A Justiça Federal em Minas Gerais confirmou o entendimento da Agência Nacional de Mineração sobre a forma de cálculo da Compensação Financeira pela Exploração de Recursos Minerais (CFEM), conhecida como royalties da mineração. A decisão revogou uma liminar que permitia a uma empresa do setor retirar da base de cálculo da compensação os valores pagos como taxa estadual de fiscalização.
O caso teve início após uma mineradora apresentar um mandado de segurança questionando a inclusão da Taxa de Controle, Monitoramento e Fiscalização das Atividades de Pesquisa, Lavra, Exploração e Aproveitamento de Recursos Minerários (TFRM) no cálculo da CFEM.

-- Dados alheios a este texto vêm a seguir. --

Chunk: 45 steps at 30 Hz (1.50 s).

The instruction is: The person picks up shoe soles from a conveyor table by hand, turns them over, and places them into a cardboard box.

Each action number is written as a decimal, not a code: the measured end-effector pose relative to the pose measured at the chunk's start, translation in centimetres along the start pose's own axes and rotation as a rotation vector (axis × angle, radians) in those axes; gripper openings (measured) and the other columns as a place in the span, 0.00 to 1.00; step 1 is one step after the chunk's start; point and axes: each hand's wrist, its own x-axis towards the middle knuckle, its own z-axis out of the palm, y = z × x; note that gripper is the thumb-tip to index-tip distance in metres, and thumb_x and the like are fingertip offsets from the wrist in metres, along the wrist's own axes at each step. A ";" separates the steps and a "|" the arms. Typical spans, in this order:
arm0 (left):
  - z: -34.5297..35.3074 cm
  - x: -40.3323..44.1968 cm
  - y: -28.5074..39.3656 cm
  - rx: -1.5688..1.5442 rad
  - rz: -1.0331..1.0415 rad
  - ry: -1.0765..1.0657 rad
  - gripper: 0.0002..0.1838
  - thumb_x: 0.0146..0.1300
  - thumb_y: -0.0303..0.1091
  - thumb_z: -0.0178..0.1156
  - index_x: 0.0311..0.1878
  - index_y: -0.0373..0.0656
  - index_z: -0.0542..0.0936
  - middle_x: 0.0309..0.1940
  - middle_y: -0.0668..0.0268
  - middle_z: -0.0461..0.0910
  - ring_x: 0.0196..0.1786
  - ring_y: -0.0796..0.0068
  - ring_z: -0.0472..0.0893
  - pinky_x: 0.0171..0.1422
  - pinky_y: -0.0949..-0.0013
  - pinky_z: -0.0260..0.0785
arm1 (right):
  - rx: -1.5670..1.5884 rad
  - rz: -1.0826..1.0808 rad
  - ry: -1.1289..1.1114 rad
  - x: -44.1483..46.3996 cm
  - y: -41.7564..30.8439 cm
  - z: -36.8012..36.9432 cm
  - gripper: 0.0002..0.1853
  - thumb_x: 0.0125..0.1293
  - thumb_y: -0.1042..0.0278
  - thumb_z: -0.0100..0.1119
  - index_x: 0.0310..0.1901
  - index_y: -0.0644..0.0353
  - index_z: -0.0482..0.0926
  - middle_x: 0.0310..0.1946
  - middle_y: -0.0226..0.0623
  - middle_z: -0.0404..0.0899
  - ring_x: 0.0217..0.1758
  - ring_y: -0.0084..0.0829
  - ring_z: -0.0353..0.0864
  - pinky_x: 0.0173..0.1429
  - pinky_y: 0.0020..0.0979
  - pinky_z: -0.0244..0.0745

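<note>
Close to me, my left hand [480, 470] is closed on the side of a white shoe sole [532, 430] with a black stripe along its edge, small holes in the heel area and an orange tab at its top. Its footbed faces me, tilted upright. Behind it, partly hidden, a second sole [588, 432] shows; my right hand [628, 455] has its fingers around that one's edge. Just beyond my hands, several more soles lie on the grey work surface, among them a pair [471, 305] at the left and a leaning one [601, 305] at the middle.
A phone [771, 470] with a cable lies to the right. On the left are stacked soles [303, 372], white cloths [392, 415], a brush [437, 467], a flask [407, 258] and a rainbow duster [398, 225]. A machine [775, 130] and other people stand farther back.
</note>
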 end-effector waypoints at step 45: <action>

Justiça derruba liminar e mantém interpretação da ANM
Inicialmente, a empresa conseguiu uma decisão liminar que autorizava a retirada da taxa estadual da base de cálculo da compensação mineral. No entanto, a ANM recorreu da decisão por meio da Procuradoria-Geral Federal, órgão vinculado à Advocacia-Geral da União.
No recurso, a autarquia argumentou que não há possibilidade de compensação entre a CFEM — considerada uma receita patrimonial da União decorrente da exploração econômica de recursos minerais — e uma taxa estadual ligada ao poder de fiscalização sobre a atividade minerária.

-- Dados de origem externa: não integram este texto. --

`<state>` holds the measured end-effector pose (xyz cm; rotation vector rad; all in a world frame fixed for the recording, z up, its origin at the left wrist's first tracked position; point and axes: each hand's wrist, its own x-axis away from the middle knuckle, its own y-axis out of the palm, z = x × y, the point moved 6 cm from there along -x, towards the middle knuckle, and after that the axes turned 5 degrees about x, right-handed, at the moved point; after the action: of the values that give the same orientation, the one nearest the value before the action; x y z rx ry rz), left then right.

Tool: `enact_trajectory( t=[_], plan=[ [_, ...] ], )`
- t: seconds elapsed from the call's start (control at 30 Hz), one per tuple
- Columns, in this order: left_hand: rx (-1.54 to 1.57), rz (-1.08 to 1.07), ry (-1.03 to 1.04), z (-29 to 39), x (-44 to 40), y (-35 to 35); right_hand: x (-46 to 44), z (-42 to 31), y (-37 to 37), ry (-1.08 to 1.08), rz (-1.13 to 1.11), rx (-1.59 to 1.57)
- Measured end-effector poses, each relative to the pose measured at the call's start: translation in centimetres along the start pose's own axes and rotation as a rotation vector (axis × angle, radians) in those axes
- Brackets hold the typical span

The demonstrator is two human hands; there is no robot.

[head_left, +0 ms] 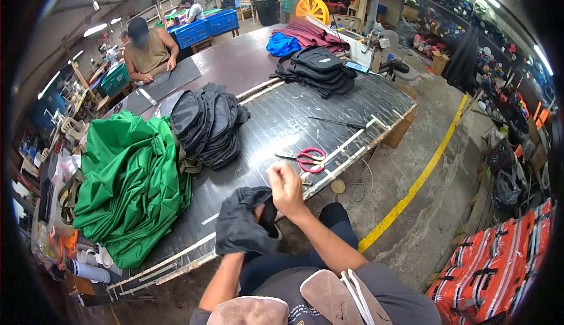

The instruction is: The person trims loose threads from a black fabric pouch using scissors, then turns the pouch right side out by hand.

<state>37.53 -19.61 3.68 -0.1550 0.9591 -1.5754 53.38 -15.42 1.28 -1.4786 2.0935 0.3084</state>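
A black fabric piece (244, 222) hangs over my left hand (259, 211), at the near edge of the dark table. Most of that hand is inside or behind the cloth, with only a bit of skin showing. My right hand (285, 188) is raised just right of the fabric, its fingers curled together; anything between them is too small to make out. Beyond it lie scissors with red handles (311, 160) on the tabletop.
Green fabric (126, 184) and stacked black pieces (208, 126) lie left. Black bags (320, 69), a blue cloth (283, 44) and a thin dark tool (338, 122) are farther back. A co-worker (147, 49) stands across the table. Orange bags (493, 269) sit lower right.
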Motion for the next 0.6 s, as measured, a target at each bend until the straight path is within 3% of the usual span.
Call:
enact_trajectory(
  t=[0.07, 0.1, 0.13, 0.17, 0.2, 0.23, 0.3, 0.33, 0.43, 0.47, 0.5, 0.53, 0.57, 0.6],
  plan=[
    [-0.045, -0.057, -0.064, -3.1, -0.7, -0.2, 1.4, -3.4, -0.7, -0.424, -0.08, 0.267],
    [-0.066, -0.087, -0.098, -5.6, -0.8, 0.1, 2.6, -5.0, -0.2, -0.55, -0.26, 0.328],
    [0.178, -0.128, -0.084, -9.5, 0.9, 1.2, 4.2, -6.7, 0.5, -0.676, -0.441, 0.388],
    [0.062, -0.043, 0.034, -11.0, 3.1, 2.0, 5.5, -7.8, 0.9, -0.605, -0.577, 0.263],
    [-0.054, 0.036, 0.149, -12.3, 5.3, 3.0, 5.8, -9.6, 1.0, -0.635, -0.492, 0.256],
    [0.098, -0.118, -0.095, -13.6, 5.5, 4.5, 6.1, -8.6, 1.5, -0.621, -0.453, 0.169],
    [0.159, -0.16, -0.182, -9.0, 5.7, 4.7, 4.9, -8.0, 1.7, -0.571, -0.338, 0.08],
    [0.187, -0.18, -0.225, -4.7, 4.8, 4.1, 3.9, -6.6, 2.0, -0.4, -0.229, 0.016],
    [-0.201, 0.09, 0.132, -5.8, 6.4, 7.8, -1.7, -2.0, 2.3, 0.151, -0.199, 0.055],
    [-0.129, 0.14, 0.231, -5.4, 7.6, 7.5, -2.9, 1.0, 2.8, 0.216, -0.158, -0.036],
    [-0.076, -0.034, 0.023, -5.1, 7.0, 7.5, -4.3, 2.1, 2.5, 0.256, -0.277, 0.057],
    [-0.022, -0.204, -0.182, -3.5, 6.0, 6.7, -4.9, 5.5, 3.6, 0.159, -0.262, -0.017],
    [0.023, -0.048, 0.141, 1.7, 4.5, 3.6, -4.7, 7.5, 4.2, 0.201, -0.256, 0.003],
    [0.005, 0.036, 0.265, 4.2, 4.5, 2.3, -4.4, 9.0, 4.9, 0.24, -0.253, 0.022]
  ],
)
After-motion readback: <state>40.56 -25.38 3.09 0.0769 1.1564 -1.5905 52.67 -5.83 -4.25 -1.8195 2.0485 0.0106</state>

Ao analisar o caso, o juízo da 8ª Vara Federal Cível da Seção Judiciária de Belo Horizonte decidiu revogar a liminar e reconheceu que a TFRM não pode ser abatida da base de cálculo da CFEM, mantendo a interpretação defendida pela agência reguladora.
Lei define que cálculo deve considerar receita da venda do minério
A decisão também reforça o que estabelece a Lei nº 8.001 de 1990, alterada posteriormente pela Lei nº 13.540 de 2017. De acordo com a legislação, a CFEM deve ser calculada com base na receita bruta obtida com a comercialização do produto mineral.
A norma permite apenas a dedução de tributos que incidem diretamente sobre a venda do minério, o que não inclui taxas estaduais de fiscalização como a TFRM.
Recursos da CFEM financiam políticas públicas
Os valores arrecadados com a CFEM são distribuídos entre União, estados e municípios e representam uma importante fonte de recursos para investimentos públicos, principalmente em regiões impactadas pela atividade minerária.
A defesa da ANM no processo foi conduzida pela Procuradoria Federal Especializada junto à agência e pela equipe de cobrança judicial da 6ª Região da Procuradoria-Geral Federal.
O caso tramita na Justiça Federal sob o processo nº 1018493-79.2022.4.06.3800/MG.